How Would You Archive Mounds of Genealogy Data?

← Back to Stories (view on slashdot.org)

How Would You Archive Mounds of Genealogy Data?

Posted by Cliff on Monday July 11, 2005 @02:44AM from the storing-your-family-tree dept.

dexter riley asks: "Hello, all. My mother, a librarian, historian and genealogist for over twenty years, died about a year ago. She left a huge amount of genealogy information, culled from books, magazines, and the internet, mostly in the form of typewritten, photocopied, and printed pages. My main goals are: Preservation - converting the documents into a compact format that can be easily copied and transferred to others; and Indexing - making it possible for someone else to easily find the documents referring to a particular person, family, place, or document type (like land, marriage, military, birth or death records). To this end, I would like to convert her work into a format that can be stored digitally and scanned for keywords, to make it easier for others to use this information for their genealogy projects later on. What tools do you recommend for handling a project of this size?" " I'd estimate there are at least 10,000 pages of documents in all. Much of it is organized by binder into family groups, but a lot of it is unorganized, loose paper. Besides being an irreplaceable resource for any future genealogists in my family, there are other researchers working on related lines that may find some part of this data useful. At the very least, I would like the satisfaction of keeping some part of her work from being lost for a few years more.

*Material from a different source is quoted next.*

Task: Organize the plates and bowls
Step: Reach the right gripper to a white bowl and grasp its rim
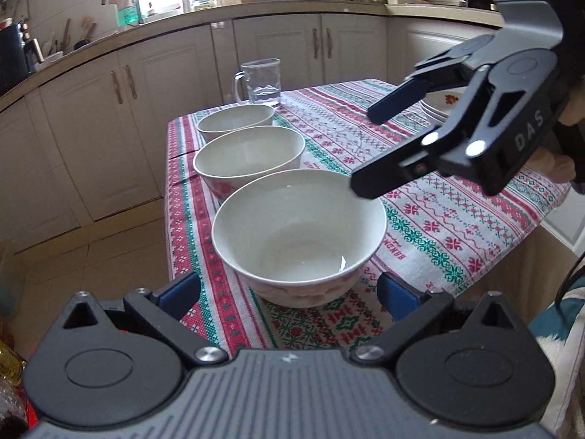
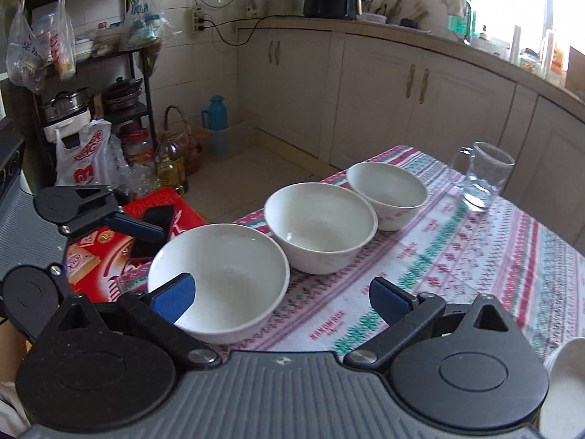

Here's a general list of things that I've determined I would need:

Scanners: What flatbed scanners would you recommend for fast, high-resolution scanning of documents?
Image formats: What lossless image formats would you scan your original documents into?
OCR software: Although OCR is not perfect, would you recommend using it to allow keyword searching to the original document? If so, which software would you suggest?
Document Indexing: In addition to OCR, are there other tools (document tags?) that you would use to help classify and organize images and other digital documents?
File organization software: Ultimately, many thousands of text and image files will be generated. Since I don't want to just convert a paper mess into a digital mess, what tools would you use to organize related image and text files?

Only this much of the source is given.